In most cases, major infrastructure projects would require government subsidies, but that would be expected, since hardly any public transportation services can survive on passenger fees alone. “We should start just imagining what we can do with these services,” Ms. Kanter said.

Because the Vineyard has no centralized transportation department, she stressed the importance of town leaders who are willing to collaborate. Nonprofits such as the Martha’s Vineyard Hospital, with an interest in safe, efficient roads, often become major players in shaping infrastructure. At a time of national inaction, Ms. Kanter writes, solutions depend even more on regional leadership and collaboration.

Last summer, Ms. Kanter pulled herself away from the computer for long enough to attend a few summer events, including the annual forum hosted by the Hutchins Center for African and African American Research at Harvard, held each year at the Old Whaling Church in Edgartown. The forum explored Barack Obama’s presidency in the context of race, with some heated discussion, and helped drive Ms. Kanter to finish the book.

“I really began to see this as an equity issue,” she said. “If we care about social justice in America, then we care about good, public transportation that gets people to jobs” and better schools. She noted that low-income families, which are disproportionately African-American and Hispanic, are less likely to own cars.

Despite the many opportunities for change, America is stuck in the past, Ms. Kanter said, in large part because the various players — in industry, government and the nonprofit sector — don’t communicate. Town meetings and civic volunteer groups on the Vineyard embody “democracy at its best,” she said. “But we now live in a complex world,” with a greater need for collaboration.

She calls for both national and regional discussions surrounding infrastructure, including on the Vineyard, to start looking seriously toward the future. (The Martha’s Vineyard Commission has already embarked on a 25-year transportation plan.)

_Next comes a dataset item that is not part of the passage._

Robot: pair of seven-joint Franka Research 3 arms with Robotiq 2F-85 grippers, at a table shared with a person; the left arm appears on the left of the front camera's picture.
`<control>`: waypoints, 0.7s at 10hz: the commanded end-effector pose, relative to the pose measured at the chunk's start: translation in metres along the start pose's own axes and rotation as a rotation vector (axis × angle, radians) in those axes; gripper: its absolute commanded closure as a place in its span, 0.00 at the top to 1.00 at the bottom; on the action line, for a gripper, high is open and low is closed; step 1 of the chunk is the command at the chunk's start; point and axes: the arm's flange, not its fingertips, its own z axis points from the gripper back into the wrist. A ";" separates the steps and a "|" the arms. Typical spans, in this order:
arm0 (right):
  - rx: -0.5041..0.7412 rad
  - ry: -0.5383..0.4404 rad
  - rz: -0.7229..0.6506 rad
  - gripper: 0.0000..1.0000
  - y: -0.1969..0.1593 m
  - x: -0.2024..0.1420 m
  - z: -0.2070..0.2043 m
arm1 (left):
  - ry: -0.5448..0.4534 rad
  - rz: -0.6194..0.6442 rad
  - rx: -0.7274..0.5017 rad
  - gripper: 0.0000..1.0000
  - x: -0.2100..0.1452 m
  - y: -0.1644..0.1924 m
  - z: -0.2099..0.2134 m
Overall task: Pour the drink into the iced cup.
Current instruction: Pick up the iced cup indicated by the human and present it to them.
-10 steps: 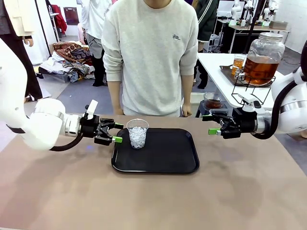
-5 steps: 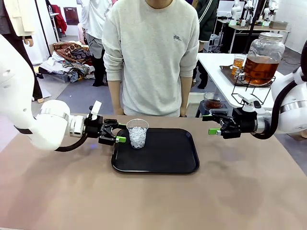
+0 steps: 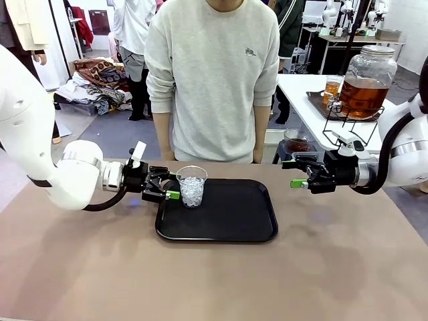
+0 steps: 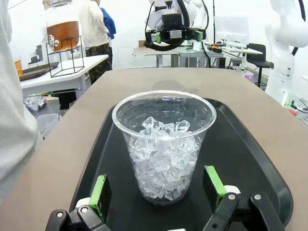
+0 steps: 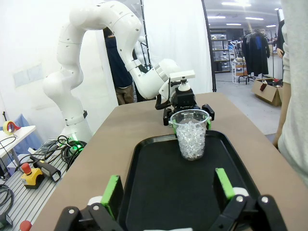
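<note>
Left gripper (image 3: 170, 185) sits low at the tray's (image 3: 227, 229) left edge, jaws spread wide, green pads (image 4: 100, 190) flanking the iced cup (image 3: 192, 186) with a gap on each side, nothing clamped. The cup stands upright on the black tray's far-left part, packed with clear ice. Over on the right, the right gripper (image 3: 294, 174) hovers above the table beyond the tray's right edge, jaws apart and empty, aimed at the cup. The drink (image 3: 363, 97), amber-brown, sits in the glass dispenser jar (image 3: 370, 63) on the side table, well apart from the cup.
</note>
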 end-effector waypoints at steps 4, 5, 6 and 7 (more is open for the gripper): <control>-0.005 0.001 -0.001 1.00 -0.003 0.003 -0.002 | -0.022 0.000 -0.011 1.00 -0.001 0.001 -0.015; -0.005 0.001 -0.001 1.00 -0.003 0.003 -0.002 | -0.020 0.003 -0.023 1.00 -0.001 0.001 -0.018; -0.005 0.001 -0.001 1.00 -0.003 0.003 -0.002 | -0.021 0.007 -0.031 1.00 0.000 0.001 -0.020; -0.005 0.001 -0.001 1.00 -0.003 0.003 -0.002 | -0.024 0.012 -0.036 1.00 0.000 0.001 -0.022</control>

Entrepreneurs with big ideas like Uber need to be part of the discussions, Ms. Kanter said. “The politics of this are [that] entrepreneurs sometimes don’t want to play by the rules, and the established government leaders and the established industries really don’t want change,” she said. “But how do we get them to have a conversation? Because change is going to happen, and it ought to be change that we like.”

Move: Putting America’s Infrastructure Back in the Lead is on sale at Bunch of Grapes Bookstore in Vineyard Haven.